Let’s start with the title: it’s not a famous quotation put to surprisingly good use, it’s not from Shakespeare. There’s no subtitle. No attempt to sound scholarly or clever whatsoever. Just a picture of a mushroom cloud. This book is probably as intimidating and depressing as it claims to be. You can’t claim you were misled. There’s something very refreshing about that.
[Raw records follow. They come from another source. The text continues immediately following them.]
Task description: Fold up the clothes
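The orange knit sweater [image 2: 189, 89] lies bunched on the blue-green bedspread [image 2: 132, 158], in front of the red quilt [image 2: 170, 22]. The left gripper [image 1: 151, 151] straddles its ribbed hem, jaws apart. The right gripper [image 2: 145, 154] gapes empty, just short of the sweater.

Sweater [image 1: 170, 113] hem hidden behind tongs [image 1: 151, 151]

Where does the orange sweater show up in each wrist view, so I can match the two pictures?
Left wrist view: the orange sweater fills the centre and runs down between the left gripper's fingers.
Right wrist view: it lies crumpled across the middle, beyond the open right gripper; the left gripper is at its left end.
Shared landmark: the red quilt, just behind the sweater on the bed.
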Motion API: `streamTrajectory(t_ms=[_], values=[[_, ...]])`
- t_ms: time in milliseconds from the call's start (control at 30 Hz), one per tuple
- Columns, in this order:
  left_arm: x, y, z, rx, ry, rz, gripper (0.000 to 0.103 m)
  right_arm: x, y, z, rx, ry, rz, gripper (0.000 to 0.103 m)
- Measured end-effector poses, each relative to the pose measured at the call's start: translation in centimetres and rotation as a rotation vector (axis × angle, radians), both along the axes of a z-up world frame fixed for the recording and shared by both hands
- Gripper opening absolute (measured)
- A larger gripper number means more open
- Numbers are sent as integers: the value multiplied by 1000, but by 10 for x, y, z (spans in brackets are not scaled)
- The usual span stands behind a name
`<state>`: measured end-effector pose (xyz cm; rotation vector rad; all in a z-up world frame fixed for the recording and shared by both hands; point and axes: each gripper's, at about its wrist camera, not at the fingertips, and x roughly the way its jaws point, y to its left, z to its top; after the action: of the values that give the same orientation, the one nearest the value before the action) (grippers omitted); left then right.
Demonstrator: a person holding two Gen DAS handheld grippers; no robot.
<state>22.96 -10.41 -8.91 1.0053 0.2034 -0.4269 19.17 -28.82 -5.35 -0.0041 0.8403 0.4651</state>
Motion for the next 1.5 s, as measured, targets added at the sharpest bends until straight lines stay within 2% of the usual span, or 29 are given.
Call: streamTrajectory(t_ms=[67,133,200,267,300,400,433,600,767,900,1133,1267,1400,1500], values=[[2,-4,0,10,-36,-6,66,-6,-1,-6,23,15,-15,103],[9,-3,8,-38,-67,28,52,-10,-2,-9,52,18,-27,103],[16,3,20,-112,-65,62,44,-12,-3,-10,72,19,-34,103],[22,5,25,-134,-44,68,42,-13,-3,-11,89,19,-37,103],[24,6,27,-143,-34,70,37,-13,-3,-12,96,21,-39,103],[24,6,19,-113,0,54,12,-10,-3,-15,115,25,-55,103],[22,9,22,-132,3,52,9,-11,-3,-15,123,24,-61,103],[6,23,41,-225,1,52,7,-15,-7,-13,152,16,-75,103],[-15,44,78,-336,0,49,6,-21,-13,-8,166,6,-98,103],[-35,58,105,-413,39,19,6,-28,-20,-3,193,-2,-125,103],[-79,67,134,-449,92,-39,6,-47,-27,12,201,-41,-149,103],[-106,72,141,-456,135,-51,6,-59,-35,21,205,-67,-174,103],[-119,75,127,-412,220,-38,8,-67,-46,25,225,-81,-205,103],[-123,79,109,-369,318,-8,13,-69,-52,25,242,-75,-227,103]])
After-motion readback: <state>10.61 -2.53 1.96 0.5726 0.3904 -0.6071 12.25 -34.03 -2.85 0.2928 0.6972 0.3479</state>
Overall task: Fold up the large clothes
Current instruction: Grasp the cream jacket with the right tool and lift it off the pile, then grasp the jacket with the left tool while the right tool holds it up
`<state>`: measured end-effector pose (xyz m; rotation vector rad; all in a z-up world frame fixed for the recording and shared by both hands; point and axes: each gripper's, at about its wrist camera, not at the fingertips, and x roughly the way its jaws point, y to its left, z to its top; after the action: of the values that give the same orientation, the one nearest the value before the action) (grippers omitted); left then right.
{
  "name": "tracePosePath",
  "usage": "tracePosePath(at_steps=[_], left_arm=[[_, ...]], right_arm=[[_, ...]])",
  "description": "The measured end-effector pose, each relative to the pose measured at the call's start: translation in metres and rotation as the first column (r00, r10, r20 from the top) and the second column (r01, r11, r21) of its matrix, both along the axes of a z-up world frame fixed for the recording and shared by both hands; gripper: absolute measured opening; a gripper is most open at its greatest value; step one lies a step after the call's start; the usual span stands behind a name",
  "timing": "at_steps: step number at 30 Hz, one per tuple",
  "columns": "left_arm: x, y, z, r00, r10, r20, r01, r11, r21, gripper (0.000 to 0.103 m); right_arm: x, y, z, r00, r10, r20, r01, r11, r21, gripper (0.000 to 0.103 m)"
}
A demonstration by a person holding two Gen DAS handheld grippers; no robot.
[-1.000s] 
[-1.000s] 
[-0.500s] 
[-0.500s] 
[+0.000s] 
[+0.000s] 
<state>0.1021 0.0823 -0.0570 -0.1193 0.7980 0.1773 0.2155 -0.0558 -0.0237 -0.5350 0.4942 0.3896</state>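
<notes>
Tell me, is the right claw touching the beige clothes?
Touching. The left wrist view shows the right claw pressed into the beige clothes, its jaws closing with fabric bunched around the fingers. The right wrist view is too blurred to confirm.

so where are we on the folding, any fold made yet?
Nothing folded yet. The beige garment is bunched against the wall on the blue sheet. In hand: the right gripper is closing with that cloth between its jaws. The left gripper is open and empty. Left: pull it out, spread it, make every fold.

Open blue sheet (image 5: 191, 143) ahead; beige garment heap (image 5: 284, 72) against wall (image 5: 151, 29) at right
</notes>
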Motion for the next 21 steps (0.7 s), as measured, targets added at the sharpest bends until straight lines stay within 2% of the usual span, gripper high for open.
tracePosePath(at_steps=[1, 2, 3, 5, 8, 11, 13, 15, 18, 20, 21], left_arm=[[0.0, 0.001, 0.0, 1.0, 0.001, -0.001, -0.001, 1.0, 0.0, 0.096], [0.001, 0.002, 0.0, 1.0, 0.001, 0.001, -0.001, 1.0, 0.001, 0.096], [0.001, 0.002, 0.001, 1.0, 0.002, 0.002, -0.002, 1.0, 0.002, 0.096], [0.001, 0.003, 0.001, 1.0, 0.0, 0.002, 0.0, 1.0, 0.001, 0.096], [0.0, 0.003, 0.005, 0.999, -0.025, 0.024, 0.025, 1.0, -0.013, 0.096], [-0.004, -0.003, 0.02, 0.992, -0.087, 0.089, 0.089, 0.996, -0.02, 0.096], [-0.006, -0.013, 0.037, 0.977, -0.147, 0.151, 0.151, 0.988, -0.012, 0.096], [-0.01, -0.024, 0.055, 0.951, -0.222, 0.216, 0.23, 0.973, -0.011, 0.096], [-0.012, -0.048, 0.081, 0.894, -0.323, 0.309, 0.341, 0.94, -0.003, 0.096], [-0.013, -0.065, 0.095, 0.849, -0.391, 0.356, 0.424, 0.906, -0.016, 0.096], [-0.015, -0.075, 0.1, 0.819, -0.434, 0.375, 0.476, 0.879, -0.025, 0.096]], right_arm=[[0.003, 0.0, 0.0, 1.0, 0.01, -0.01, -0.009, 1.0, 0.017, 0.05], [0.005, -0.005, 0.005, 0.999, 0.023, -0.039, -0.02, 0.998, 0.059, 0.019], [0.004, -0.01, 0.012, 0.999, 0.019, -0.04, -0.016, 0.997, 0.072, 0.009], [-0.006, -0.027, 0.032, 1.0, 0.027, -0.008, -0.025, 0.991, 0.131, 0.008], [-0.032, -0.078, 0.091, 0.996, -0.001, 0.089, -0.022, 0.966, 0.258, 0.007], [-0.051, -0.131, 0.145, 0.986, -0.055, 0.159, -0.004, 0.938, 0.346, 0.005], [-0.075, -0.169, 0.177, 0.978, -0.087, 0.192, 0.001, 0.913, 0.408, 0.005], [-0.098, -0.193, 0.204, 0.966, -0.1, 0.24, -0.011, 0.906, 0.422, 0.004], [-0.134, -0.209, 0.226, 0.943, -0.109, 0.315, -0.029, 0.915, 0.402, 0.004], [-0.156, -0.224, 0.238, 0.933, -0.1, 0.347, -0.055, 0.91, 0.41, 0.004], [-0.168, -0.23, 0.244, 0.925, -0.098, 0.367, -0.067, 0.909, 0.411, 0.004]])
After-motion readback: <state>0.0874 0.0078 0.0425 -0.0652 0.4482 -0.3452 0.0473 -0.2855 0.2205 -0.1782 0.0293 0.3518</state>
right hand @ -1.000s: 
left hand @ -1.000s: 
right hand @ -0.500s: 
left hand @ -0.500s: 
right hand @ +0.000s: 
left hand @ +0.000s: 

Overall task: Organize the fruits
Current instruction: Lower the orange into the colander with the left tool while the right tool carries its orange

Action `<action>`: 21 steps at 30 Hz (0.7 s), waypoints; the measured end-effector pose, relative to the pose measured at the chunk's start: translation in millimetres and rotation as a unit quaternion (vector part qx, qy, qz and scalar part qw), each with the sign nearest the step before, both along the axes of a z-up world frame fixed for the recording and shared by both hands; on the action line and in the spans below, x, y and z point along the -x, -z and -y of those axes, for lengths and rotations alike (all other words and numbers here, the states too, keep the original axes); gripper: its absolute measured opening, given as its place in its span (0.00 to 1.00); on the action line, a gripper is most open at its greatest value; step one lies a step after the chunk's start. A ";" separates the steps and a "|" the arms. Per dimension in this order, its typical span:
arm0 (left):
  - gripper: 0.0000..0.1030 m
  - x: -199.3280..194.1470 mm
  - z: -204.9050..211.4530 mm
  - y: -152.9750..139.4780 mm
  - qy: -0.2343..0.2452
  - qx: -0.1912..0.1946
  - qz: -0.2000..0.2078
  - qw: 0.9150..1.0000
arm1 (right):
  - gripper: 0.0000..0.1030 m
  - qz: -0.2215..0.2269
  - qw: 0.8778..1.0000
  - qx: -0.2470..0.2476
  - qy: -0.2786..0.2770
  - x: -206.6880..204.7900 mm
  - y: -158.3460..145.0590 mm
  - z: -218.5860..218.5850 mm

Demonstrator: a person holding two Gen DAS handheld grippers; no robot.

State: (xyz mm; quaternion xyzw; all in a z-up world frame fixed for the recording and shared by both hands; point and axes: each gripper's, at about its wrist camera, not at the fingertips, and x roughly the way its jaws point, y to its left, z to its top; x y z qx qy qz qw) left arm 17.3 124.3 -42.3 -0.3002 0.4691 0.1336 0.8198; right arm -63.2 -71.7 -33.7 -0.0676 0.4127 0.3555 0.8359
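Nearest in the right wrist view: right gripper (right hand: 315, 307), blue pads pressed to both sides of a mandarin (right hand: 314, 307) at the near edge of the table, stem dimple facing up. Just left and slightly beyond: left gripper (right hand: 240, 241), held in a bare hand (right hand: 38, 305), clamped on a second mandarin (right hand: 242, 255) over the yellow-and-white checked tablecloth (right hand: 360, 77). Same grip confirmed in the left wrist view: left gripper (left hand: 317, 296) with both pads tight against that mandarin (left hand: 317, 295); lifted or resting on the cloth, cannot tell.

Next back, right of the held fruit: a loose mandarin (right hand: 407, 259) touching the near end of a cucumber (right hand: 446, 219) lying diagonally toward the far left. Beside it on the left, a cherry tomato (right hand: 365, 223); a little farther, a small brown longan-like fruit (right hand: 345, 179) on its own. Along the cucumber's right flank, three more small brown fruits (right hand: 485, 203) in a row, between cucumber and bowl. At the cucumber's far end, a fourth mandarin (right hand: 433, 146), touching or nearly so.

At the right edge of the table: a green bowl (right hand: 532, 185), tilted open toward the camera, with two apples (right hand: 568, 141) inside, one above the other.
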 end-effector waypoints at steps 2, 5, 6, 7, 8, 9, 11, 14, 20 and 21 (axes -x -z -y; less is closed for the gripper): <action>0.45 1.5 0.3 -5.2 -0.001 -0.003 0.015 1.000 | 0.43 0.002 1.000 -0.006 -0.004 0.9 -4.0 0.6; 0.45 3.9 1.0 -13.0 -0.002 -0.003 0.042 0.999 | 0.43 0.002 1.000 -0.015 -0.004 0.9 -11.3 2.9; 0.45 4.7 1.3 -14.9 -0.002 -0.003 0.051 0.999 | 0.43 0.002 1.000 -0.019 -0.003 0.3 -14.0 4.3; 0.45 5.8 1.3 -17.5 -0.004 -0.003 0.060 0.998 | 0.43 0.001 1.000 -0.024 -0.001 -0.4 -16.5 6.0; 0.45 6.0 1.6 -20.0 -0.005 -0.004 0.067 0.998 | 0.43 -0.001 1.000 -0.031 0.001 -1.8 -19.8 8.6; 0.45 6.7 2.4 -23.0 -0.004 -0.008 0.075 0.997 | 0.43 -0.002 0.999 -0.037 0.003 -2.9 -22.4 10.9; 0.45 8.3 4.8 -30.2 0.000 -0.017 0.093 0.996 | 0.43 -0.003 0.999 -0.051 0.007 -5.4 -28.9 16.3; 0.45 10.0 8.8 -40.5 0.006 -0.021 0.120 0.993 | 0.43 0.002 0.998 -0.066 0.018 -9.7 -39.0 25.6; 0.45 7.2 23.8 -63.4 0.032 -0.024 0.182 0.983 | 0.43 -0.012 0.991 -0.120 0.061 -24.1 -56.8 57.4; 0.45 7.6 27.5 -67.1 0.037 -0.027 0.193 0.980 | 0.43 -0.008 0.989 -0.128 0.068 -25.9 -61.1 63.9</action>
But as you know, I have a secret weakness for books with titles in capital letters four inches tall, books that might as well scream “Father’s Day gift” when you open them, and movies with characters who speak with clipped British accents. If you’re like me, or even if you just enjoy black-and-white photographs of men in labcoats with terrible haircuts, this is the book for you. And it is fucking great. There’s espionage and drama. Rivals are forced to work together, friends become enemies, great stuff all around. Norwegian special forces endeavor to destroy the Nazi supply of heavy water before Hitler’s scientists can initiate a nuclear chain reaction. Niels Bohr – Danish physicist, Nobel Laureate, outspoken enemy of the Nazis – is visited by a former student — now the head of the Third Reich’s nuclear physics program. Bohr, facing Nazi arrest, is later smuggled out of the country. Enrico Fermi surreptitiously spends his life savings so the Gestapo won’t notice that he’s planning on fleeing the country. I don’t know about you, but I consider events like these to be the bones of a compelling narrative.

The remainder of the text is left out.